The Post College Professional

Am I Ready for the GMAT?

Posted by Michelle McGuire on May 24, 2019

Tags: Grad school consideration

How do you know if you’re ready to take the GMAT? It’s hard to shake the feeling that there’s always more to study, practice, and refine. After all, your score holds a lot of weight in your MBA admissions and you want to showcase your potential to your favorite schools. Follow these tried-and-true tips from business school students themselves to prepare:

There’s no magical schedule….

I wish I could tell you there’s a magical number of hours you need to study in order to get your ideal score, but there’s not. What is known though is that most successful candidates give themselves 3-5 months to prepare. And as you may have guessed, candidates that put it more hours tend to do better on the test. A survey of 3,600 test takers revealed that those who scored in the 500-590 range studied for a median of 60 hours, those who scored in the 600-690 range studied a median of 80 hours, and those who scored 700+ studied a median of 90 hours. You get the point. Just don’t be this guy who took the GMAT cold to see what happened. (Spoiler alert: he scored a 360).

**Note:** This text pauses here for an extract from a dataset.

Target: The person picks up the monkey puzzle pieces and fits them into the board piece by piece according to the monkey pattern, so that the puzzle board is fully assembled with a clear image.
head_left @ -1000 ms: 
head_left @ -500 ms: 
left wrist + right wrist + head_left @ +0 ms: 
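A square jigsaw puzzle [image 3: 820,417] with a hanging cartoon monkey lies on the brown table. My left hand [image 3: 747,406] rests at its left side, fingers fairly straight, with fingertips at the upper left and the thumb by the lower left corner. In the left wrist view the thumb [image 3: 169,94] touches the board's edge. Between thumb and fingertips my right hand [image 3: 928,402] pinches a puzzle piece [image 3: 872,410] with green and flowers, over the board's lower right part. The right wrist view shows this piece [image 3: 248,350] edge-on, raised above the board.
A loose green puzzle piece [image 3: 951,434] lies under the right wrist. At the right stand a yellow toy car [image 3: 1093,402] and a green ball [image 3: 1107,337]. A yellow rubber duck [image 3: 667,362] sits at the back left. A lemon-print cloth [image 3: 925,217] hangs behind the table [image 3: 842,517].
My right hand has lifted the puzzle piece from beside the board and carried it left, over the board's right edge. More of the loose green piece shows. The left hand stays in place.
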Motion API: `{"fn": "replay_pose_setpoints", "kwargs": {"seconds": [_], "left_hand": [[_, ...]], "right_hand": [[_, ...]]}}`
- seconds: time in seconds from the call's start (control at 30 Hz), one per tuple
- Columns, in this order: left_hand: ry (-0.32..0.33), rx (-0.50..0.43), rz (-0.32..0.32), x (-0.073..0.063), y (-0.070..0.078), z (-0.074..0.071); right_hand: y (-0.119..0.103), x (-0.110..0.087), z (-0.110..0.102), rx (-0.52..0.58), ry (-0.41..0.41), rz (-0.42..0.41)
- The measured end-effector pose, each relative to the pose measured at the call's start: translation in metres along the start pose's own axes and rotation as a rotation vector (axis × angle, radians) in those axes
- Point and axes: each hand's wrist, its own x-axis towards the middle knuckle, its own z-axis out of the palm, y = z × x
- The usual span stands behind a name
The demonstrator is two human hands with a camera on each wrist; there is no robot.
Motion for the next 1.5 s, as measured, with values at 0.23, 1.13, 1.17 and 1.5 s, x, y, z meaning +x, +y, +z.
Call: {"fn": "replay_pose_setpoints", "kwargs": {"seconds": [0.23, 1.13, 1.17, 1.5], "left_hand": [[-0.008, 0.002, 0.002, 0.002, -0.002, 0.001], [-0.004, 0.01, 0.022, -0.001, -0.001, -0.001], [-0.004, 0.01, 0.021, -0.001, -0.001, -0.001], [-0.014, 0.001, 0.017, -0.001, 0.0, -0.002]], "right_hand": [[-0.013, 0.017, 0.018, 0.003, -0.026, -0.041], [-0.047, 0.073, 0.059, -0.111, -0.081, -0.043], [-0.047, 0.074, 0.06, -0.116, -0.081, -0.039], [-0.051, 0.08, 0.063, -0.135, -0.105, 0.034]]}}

...But there are some best practices

While there may be no right number of hours, there are definitely some best practices to follow. Studying for the GMAT is all about studying smart and making a plan that works for you. Be patient with yourself as you build a routine and figure out where to carve time out of your day. It may help you to block off a regular chunk of time in your schedule just like you would for any other meeting or appointment. When you sit down to study, these 10 best practices provide suggested areas to focus on as you work through each area of the test.


Identify your strengths and weaknesses

Some of us aren’t math people. Some of us aren’t word people. Some of us may need a little extra help in both areas. Whatever your skills may be, it’s important to identify your strengths and weaknesses early on. This will help you focus your study plan on what may need the most help. A great way to identify your baseline skills is to take a practice exam. Don’t focus on your score the first time around. Remember that this is a test you need to prepare for in order to do well! Instead focus on the types of questions, what you feel comfortable with, and what you may have forgotten how to do (hello, high school math!).

Practice, practice, and practice some more

Practice exams are your friend. Take them often as you prepare to take the pulse of your progress. When taking practice exams, remember to pace yourself as if you’re actually taking the GMAT on test day. Nailing the pacing and timing of the exam is almost as important as brushing up on your verbal and math skills.

So are you ready? Really only you can know. But following these tips from former test-takers will point you in the right direction. They rocked the GMAT and you will too!